Can you believe this weather! I had nearly 80 according to my car yesterday. Last I checked today, it was 77. And it’s only the Ides of March! Unbelievable. But, the up side is that people are OUT. Driving uptown yesterday afternoon every sidewalk was loaded with people walking: alone, with friends, with dogs. Cascades Park – every parking lot was full! Maybe they had some sort of event going on, but I suspect it was just the glorious weather.
And it’s not just people emerging. The chorus frogs have been singing for about a week, and yesterday I heard my first peepers. Last night I think I also heard wood frogs.
Today, we found this itty bitty iris in bloom in the Children’s Garden here at Dahlem.
But the thing that got me out of the office to photograph was Gary coming in and saying, “Do you want to see some commas nectaring?”
Well, who could resist?
The Cut-n-Dab Society was out clearing brush and removing logs from the Norway maples they’d previous cut down. With this warm weather, cutting and dabbing is now over because the rising sap in plants would push out any herbicide applied to stumps. So, the group with be tackling other tasks until next fall.
What they noticed, however, on one of the maple stumps, was the rising sap had coated the exposed wood and it was drawing in insects like, well, a bee to honey. All sorts of flies were mopping up the sweet sap, and some commas came in as well.
There you go! A comma. Commas are butterflies, one of the earliest butterflies you will see in the spring (or late winter apparently). Members of the brushfoot family, commas are one of the so-called “punctuation” butterflies, which include commas and question marks. These names come from the little white “punctuation marks” that appear on the underside of the hind wings. See that little white comma below? Also note how the underside of the wings are the perfect camouflage for hiding in leaves and against tree bark.
There are four species of commas in Michigan: satyr, green, grey and eastern. Which one did we have out here today? I can tell you for sure they weren’t satyrs or easterns – wrong markings and coloration.
Green commas are considered reclusive and live in boreal forests. Now, even if it wasn’t 77 degrees, we are definitely not boreal around here.
Therefore, by process of elimination, these are grey commas, Polygonia progne.
Commas overwinter as adults, which explains why some of them were looking pretty ragged. The careful naturalist might find them in log piles or hollow trees. But once the weather warms up, they head out in search of food: dung, carrion and tree sap.

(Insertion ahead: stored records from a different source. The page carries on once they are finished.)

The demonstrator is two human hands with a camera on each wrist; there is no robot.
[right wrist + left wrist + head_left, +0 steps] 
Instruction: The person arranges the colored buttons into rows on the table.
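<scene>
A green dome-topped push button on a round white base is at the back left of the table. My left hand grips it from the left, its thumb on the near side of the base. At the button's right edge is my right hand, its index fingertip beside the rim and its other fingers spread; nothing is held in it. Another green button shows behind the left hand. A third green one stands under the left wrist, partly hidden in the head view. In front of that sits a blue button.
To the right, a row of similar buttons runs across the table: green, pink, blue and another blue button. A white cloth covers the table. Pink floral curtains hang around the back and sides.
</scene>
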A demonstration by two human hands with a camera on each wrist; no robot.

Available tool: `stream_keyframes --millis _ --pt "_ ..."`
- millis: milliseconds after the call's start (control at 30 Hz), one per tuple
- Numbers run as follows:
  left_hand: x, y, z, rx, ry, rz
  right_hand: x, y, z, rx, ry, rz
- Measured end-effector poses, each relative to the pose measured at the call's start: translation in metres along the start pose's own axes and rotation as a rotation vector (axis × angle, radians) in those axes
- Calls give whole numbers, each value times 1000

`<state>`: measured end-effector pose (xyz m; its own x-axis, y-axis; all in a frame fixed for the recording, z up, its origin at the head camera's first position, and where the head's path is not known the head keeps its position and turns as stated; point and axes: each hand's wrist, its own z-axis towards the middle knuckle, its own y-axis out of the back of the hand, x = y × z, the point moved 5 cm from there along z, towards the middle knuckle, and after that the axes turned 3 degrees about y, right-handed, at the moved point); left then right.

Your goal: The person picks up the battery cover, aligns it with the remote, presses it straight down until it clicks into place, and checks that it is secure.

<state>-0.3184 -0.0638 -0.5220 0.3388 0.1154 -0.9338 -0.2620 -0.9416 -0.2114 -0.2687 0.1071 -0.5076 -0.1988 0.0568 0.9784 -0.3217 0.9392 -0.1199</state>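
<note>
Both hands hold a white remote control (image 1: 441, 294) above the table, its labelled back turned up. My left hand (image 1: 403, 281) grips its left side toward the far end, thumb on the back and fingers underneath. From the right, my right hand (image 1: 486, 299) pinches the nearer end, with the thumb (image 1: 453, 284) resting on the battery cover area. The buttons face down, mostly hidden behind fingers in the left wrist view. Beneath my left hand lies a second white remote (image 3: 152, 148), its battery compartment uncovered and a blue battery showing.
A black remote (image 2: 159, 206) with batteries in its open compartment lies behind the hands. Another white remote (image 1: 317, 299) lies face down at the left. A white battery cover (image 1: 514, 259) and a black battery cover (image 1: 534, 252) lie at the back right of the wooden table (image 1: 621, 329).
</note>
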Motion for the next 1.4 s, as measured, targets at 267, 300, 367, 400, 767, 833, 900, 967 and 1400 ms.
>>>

These woodland butterflies are considered to be quite skittish, and both Gary and I can confirm that as we had a heck of a time trying to get close enough to photograph these guys. My first batch of photos were a complete bust. I went back out after lunch and look my chances with a smaller lens. I had to get right up to the beasts, but soon they were so fixated on the sap that I was able to get a few good images.
The warm weather also brought out our first toad of the season!
American toads are pretty common. And they are wonderful animals, eating all sorts of critters that gardeners would prefer not to have in their gardens. Hence, the toad is the gardener’s friend.
And warts? Yes, toads have them, but their warts are actually not the same as the warts people get. Our warts are caused by a virus. Their warts are just lumps and bumps on their skin. And the two biggest bumps, the ones right behind the eyes, are actually poison glands known as paratoid glands. These glands contain a neurotoxin known as bufotoxin, which helps toads escape predators. One mouthful of toad and the predator gets a dose of this alkaloid, making it spit out the toad. Toad hops away…if it is lucky.